Yes, since v0.0.3. The RecursionError that occurred when calling pickle.dumps on a result object is fixed. The on-disk HDF5 handle is excluded from the pickle payload and reopened lazily after unpickling:

import pickle
result = cx.wilcoxon_test("data.h5ad", perturbation_column="perturbation")

data = pickle.dumps(result)        # no RecursionError
restored = pickle.loads(data)      # works
# restored.result is None — no open file handle after unpickling.
# Access restored["KO1"].pvalue etc. normally.

Note that restored.result is None after unpickling. If you need the backed AnnData reference (e.g. to call result.result_path), re-open it:

from crispyx.data import AnnData
restored.result = AnnData(original_output_path)

Performance tips

  • Pre-convert matrix formats before DE: CSC for Wilcoxon, CSR for NB-GLM. This avoids O(total_nnz × n_chunks) scans.

  • Use ``freeze_control=True`` for datasets with >100K control cells to reduce per-worker memory from ~32 GB to <1 GB.

  • Increase ``n_jobs`` for multi-core NB-GLM on machines with sufficient RAM.

  • Use adaptive chunk sizes (the default): let crispyx calculate optimal chunk sizes based on your memory_limit_gb.

Comparison questions

When should I use crispyx instead of Scanpy?

Use crispyx when your dataset does not fit in RAM, when you are running on an HPC system with a memory limit, or when you want a streaming on-disk pipeline. crispyx produces results identical to Scanpy for t-test and Wilcoxon DE (Pearson r > 0.9999). For datasets that fit in RAM and where you need Scanpy’s broader ecosystem, use Scanpy.

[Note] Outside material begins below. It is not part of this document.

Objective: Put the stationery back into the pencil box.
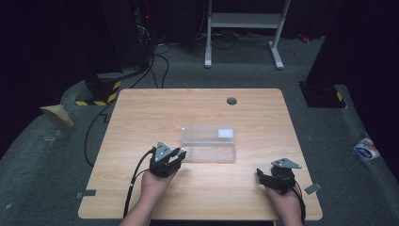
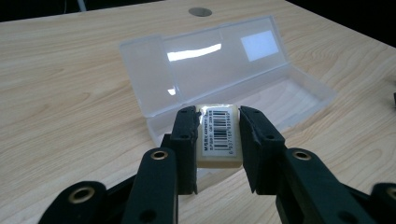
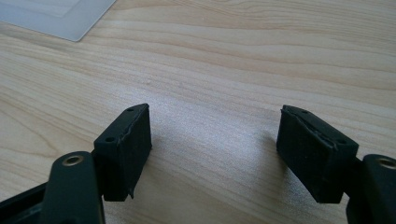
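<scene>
Nearest the person, the right tool (image 1: 261, 175) rests low on the counter (image 1: 141, 108), well to the right of the clear plastic case (image 1: 209, 143), its jaws standing apart with nothing between them (bare wood shows in the gap). The left tool (image 2: 217, 135) is clamped on a small cream eraser (image 2: 218, 137) with a barcode label, held just at the case's near left corner, above its front edge. The case lies open at the counter's middle, lid tilted back. Beyond the case, a round grommet (image 1: 231, 100) sits near the far edge.
</scene>
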Tool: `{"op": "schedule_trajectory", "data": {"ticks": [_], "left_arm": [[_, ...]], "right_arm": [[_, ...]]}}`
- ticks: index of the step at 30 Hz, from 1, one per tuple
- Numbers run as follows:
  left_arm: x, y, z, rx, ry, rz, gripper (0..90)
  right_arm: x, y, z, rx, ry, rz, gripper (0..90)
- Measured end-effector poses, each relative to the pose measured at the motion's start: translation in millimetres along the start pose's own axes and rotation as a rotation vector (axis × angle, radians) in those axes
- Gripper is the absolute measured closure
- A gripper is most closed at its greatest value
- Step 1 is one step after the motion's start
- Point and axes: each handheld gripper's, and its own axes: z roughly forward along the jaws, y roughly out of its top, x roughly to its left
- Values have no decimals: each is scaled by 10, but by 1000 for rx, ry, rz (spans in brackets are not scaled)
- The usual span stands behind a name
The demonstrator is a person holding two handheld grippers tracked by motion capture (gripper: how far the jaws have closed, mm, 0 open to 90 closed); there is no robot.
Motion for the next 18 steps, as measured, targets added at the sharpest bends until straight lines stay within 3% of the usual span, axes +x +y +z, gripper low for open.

Can I use crispyx instead of Pertpy or PyDESeq2 for NB-GLM?

Yes. crispyx implements a negative binomial GLM that is approximately 2× faster than Pertpy/PyDESeq2 and uses far less memory on genome-wide datasets. Results agree with PyDESeq2 (Pearson r > 0.97 for LFC estimates). crispyx does not implement the full PyDESeq2 feature set (custom design matrices, Cook’s outlier filtering, etc.). For large genome-wide screens where PyDESeq2 runs out of memory, crispyx is currently the only practical Python option.

Does crispyx replace the full Pertpy workflow?

No. crispyx focuses on QC, normalization, pseudobulk, and differential expression for CRISPR screens. Pertpy provides many additional perturbation analysis methods (Augur, Mixscape, CINEMA-OT, etc.) that are outside the scope of crispyx. For large screens, you can use crispyx for the memory-intensive DE steps and Pertpy for downstream perturbation-specific analyses.

See Comparison with other tools for a full side-by-side comparison.